IS428 AY2019-20T1 Assign Tommy Johnson

From Visual Analytics for Business Intelligence
Revision as of 13:48, 6 October 2019 by Tjohnson.2016 (talk | contribs)
Jump to navigation Jump to search

Nuclear-power-plant 09-24-18.jpg Visualization Analysis on Always Safe nuclear power plant

Problem & Motivation

 

Data Analysis & Transformation

 

Interactive Visualization

 

Observation & Anomalies

Contents

Problem & Motivation

One of St. Himark’s largest employers is the Always Safe nuclear power plant. The pride of the city, it produces power for St. Himark’s needs and exports the excess to the mainland providing a steady revenue stream. However, the plant was not compliant with international standards when it was constructed and is now aging. As part of its outreach to the broader community, Always Safe agreed to provide funding for a set of carefully calibrated professional radiation monitors at fixed locations throughout the city. Additionally, a group of citizen scientists led by the members of the Himark Science Society started an education initiative to build and deploy lower cost homemade sensors, which people can attach to their cars. The sensors upload data to the web by connecting through the user’s cell phone. The goal of the project was to engage the community and demonstrate that the nuclear plant’s operations were not significantly changing the region’s natural background levels of radiation.
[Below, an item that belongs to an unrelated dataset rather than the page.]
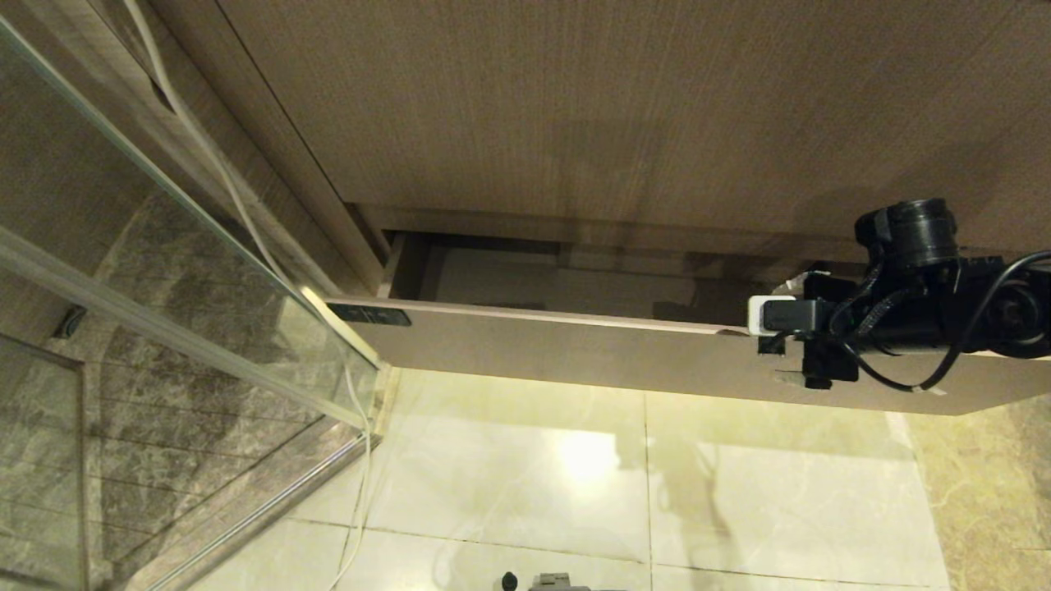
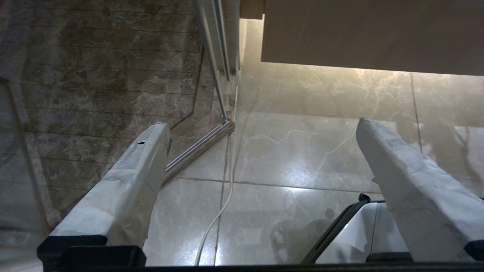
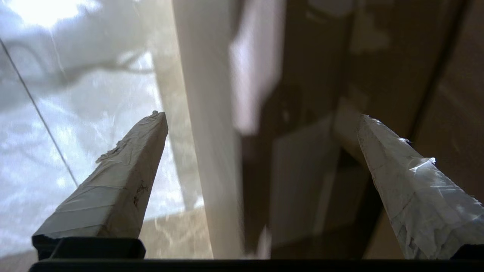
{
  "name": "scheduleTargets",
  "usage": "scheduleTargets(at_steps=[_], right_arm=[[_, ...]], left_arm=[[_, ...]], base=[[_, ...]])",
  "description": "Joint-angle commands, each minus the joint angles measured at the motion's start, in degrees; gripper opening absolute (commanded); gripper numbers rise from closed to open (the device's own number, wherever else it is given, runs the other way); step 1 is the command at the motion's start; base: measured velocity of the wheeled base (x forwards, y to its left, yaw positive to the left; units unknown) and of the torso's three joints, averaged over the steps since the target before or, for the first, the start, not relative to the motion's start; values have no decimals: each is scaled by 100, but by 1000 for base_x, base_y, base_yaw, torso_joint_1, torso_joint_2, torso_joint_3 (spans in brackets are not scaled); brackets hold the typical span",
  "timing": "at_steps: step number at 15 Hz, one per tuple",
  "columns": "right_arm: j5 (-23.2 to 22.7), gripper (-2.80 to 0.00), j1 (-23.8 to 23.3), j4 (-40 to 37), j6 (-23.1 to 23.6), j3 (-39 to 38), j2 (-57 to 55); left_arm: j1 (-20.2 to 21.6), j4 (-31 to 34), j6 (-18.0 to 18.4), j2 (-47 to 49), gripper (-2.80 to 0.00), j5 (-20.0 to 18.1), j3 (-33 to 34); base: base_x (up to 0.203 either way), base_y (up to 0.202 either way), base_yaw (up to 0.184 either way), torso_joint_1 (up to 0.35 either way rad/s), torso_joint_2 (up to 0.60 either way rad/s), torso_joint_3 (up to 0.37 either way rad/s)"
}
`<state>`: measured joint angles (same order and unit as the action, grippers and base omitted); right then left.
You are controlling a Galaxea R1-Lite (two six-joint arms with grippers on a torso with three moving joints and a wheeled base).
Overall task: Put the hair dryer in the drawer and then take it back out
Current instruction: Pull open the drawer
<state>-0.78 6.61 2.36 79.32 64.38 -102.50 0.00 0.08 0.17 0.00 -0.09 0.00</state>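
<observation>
The drawer stands pulled out from the wood-grain cabinet, and its shaded inside shows behind the flat front. The hair dryer shows in no view. My right arm reaches in from the right over the drawer's front edge. In the right wrist view my right gripper is open, its taped fingers set wide either side of the drawer front's top edge, with nothing between them. My left gripper hangs open and empty over the floor, away from the drawer.
A glass shower door stands at the left, close to the drawer's left end. A white cord runs down along it to the marble floor. A taller wood-grain panel rises above the drawer.
</observation>
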Motion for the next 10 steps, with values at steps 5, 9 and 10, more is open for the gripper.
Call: scheduleTargets(at_steps=[5, 9, 10], right_arm=[[149, 0, 1, -1058, 46, -172, 983], [452, 0, -200, -1760, -2, -97, 1994], [503, 0, -272, -1916, -10, -80, 2286]], left_arm=[[0, 0, 0, 0, 0, 0, 0], [0, 0, 0, 0, 0, 0, 0], [0, 0, 0, 0, 0, 0, 0]], base=[[0, 0, 0, 0, 0, 0], [0, 0, 0, 0, 0, 0], [0, 0, 0, 0, 0, 0]])
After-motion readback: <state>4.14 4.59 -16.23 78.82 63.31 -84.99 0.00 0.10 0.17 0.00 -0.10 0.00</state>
When an earthquake strikes St. Himark, the nuclear power plant suffers damage resulting in a leak of radioactive contamination. Further, a coolant leak sprayed employees’ cars and contaminated them at varying levels. Now, the city’s government and emergency management officials are trying to understand if there is a risk to the public while also responding to other emerging crises related to the earthquake as well as satisfying the public’s concern over radiation.

With the data visualization, it would help analyse:

  • The radiation level for both static and mobile sensor over time
  • Identify observations and anomalies to the existing data available
  • Identify contaminated areas and cars so that evacuation can be done efficiently and quickly

Dataset Analysis & Transformation Process

Before moving on to the analysis, it is essential to clean and transform the raw data so that I can bring value to the analysis. In the zipped file, I am given 3 raw data sets namely:

  • MobileSensorReadings.csv - contains the sensor readings of different mobile sensor Ids over a period of time and its locations
  • StaticSensorReadings.csv - contains the sensor readings of different static sensor Ids over a period of time
  • StaticSensorLocations.csv - contains the different static sensor Ids with its locations

I will be using Tableau Prep to clean and transform the data. It is a new feature provided by the Tableau. The following section will explain step by step on how I prepare the data sets.

1. Combine the Static sensor readings and locations

JoinStaticsensor.png

The first step is to combine the two csv files of static into one. This is to create a tidier data (Tall and skinny structure). I use Join to combine the columns from two different files into one.

2. Create a calculated field for Static and Mobile sensor Ids

CleanSensorId.PNG

The next step is to concatenate "- Static" or "- Mobile" at the back of the sensor Ids with the [Sensor-id] + "- Mobile" or [Sensor-id] + "- Static" calculated fields. This is because I realize that the static sensor Ids have the same Id number although they are referring to different records. Hence, this is done to avoid confusion at the later part. The final output will be as follow.

Static Sensor

Staticdata.PNG


Mobile Sensor

Mobiledata.PNG

3. Combine the static and mobile sensor data into one

Combinedata.PNG

The next step is to combine the static and mobile sensor data into 1 file. This will be the working file that I am going to use in Tableau. I use Union because I am just going to append more rows. After that, I will still need to clean the data to remove any duplicate columns so that all columns are arranged.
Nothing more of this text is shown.